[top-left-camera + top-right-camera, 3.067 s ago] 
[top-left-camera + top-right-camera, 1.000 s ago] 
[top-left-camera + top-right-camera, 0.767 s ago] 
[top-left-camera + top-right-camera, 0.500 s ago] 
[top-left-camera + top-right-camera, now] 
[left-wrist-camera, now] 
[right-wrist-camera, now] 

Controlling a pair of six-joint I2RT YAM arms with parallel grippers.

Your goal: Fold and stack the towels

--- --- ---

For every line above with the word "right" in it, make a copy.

▶ [EXERCISE OUTPUT]:
[top-left-camera + top-right-camera, 3.067 s ago] 
[top-left-camera + top-right-camera, 1.000 s ago] 
[top-left-camera + top-right-camera, 0.767 s ago] 
[top-left-camera + top-right-camera, 0.500 s ago] 
[top-left-camera + top-right-camera, now] 
[right-wrist-camera, now] 

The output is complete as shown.